Please Note: If you saw the title “How to Get Out of a Minivan,” and you’re hoping I have something to offer by way of getting you out of driving a minivan or owning a minivan, you’re out of luck. Once you have a whole lot of kids, there’s no way out. No way I know, anyway. I’m sorry I had to be the one to tell you. Instead, this post is about how to literally get out of a minivan because we here at the Five Kids blog are dedicated to providing practical, every day advice for the busy family. Thank you for your attention.
How to Get Out of a Minivan
She’s their younger cousin, only 4 years old, so I can understand why there was so much confusion. You can’t know everything when you’re 4, after all. Which is why it was a good thing my niece had my kids there to help her out. Literally out. Of our minivan.
Over the past months of carpooling from school, my boys have helped and helped and helped their cousin navigate our family’s chaotic world. It’s a steep learning curve for a kid who comes from a household that’s organized and disciplined. Like finding yourself thrown to a pack of goldfish-cracker-eating wolves who fight over the middle seat and tell fart jokes all the way home. I’ll tell you what, though; this kid is both resilient and tough. And her fart noises are coming along.
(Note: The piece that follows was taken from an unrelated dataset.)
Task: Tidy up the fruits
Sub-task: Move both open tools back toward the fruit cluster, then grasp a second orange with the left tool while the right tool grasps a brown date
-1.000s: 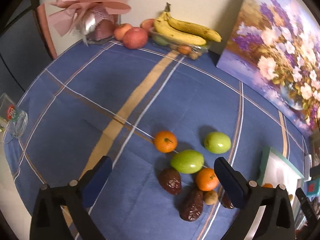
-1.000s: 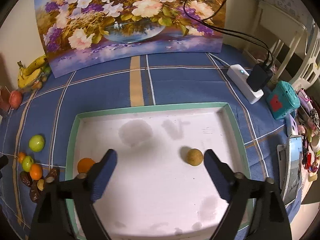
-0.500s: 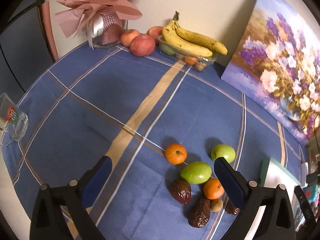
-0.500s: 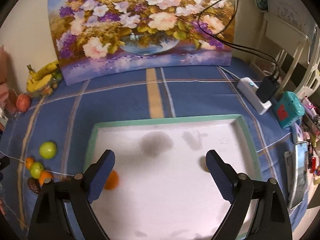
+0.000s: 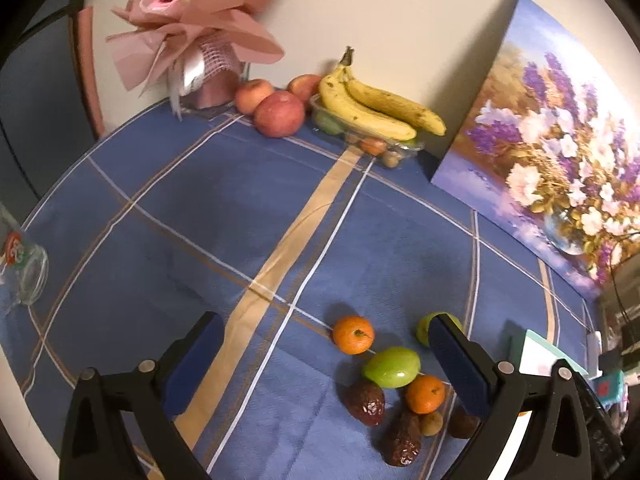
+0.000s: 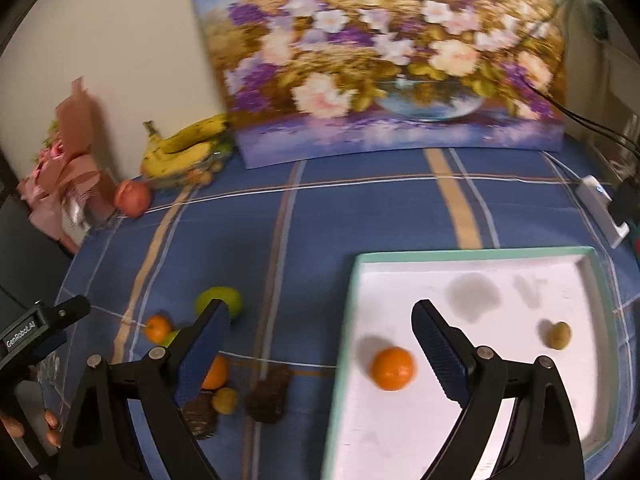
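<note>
The fingers [image 5: 196,360] of the left gripper [image 5: 324,364] are spread wide and grasp nothing, poised over the blue checked tabletop [image 5: 240,208]. The fingers [image 6: 436,344] of the right gripper [image 6: 320,344] are likewise spread apart and empty, straddling the near left edge of the white tray [image 6: 472,254].

At the far left of the tabletop, against the wall, stands a pink bouquet [image 5: 200,20]; to its right lie red apples [image 5: 279,114], then a bunch of bananas [image 5: 372,106] on a clear container, then a flower painting [image 5: 552,148] leaning on the wall.

Near the left gripper's right finger sits a loose cluster of fruit on the cloth: a tangerine [image 5: 353,335] furthest left, a green fruit [image 5: 392,367] just right of it, a second tangerine [image 5: 425,394] nearer still, and a second green fruit [image 5: 424,326] partly hidden behind the finger. Dark dates [image 5: 365,397] and a small brown fruit [image 5: 431,423] lie at the near side of the cluster.

To the right, inside the tray, an orange [image 6: 392,368] rests near the left rim between the right gripper's fingers, and a small brownish round fruit [image 6: 559,335] lies well apart from it toward the right side. A white power strip [image 6: 600,210] sits beyond the tray's far right corner.
</note>
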### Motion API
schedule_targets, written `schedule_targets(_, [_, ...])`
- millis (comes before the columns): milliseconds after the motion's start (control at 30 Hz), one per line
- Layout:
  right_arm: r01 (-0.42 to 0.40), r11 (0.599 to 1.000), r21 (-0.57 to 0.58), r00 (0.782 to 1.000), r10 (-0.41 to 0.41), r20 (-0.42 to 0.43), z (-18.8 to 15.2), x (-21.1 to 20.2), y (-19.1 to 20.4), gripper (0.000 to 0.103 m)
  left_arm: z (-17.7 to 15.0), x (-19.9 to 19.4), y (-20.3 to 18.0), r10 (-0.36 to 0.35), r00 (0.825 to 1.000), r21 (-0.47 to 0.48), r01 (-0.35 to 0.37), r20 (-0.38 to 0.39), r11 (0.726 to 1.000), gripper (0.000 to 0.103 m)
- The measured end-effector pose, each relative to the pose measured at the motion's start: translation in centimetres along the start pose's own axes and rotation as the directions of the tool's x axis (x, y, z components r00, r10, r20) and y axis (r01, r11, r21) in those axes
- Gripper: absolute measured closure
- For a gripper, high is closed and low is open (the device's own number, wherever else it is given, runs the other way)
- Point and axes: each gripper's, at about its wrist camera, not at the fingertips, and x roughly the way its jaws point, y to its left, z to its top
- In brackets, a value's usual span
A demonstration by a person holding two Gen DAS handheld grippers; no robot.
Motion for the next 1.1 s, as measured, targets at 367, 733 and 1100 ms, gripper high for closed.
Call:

The only problem is, she’s small. Tiny. So even though we honed her mind and she adapted to our culture, she still had a little trouble with the ins and outs.
I thought you, too, might have little ones who are just gaining bits and pieces of independence — climbing into their booster seats, buckling their own seatbelts, unbuckling them again as soon as you get up to highway speed — you know, the usual. Just in case you have littles who need some help, littles who could use some good tips on ins and outs, I offer this tried and true tutorial — my boys’ cumulative, year-long advice — on How to Get Out of a Minivan.
Helpful Advice From Two Six-Year-Old Boys
- Do not stop and eat the crackers or the cereal from the seat cracks or the floor. Those are too dirty for eating and it slows you down. Except if there’s a whole one that isn’t squished yet. You can eat those.
- Don’t kick the garbage out. That’s littering. Kick it backwards into the van, like this.
- Do not kick the breakfast dishes. Those aren’t garbage. You push those under the seat.
- There is, too, room under the seat. You just got to push harder.
- Step over the banana, not on the banana.
- It’s okay. I can clean up the banana with my socks.
- Don’t wrap your hand around the outside of the door to get out or else you’ll have to wash your hands. Also, don’t touch the inside of the door because it’s sticky. Also, don’t touch any of the stuff inside of the van.
- How about you just don’t touch anything and jump? That’s what I do. I’m a really good jumper now.
What about you? Do you have other tips for getting out of a minivan? (Anyone up for confessing what’s in your car right now? Hehehe. Double dog dare you.)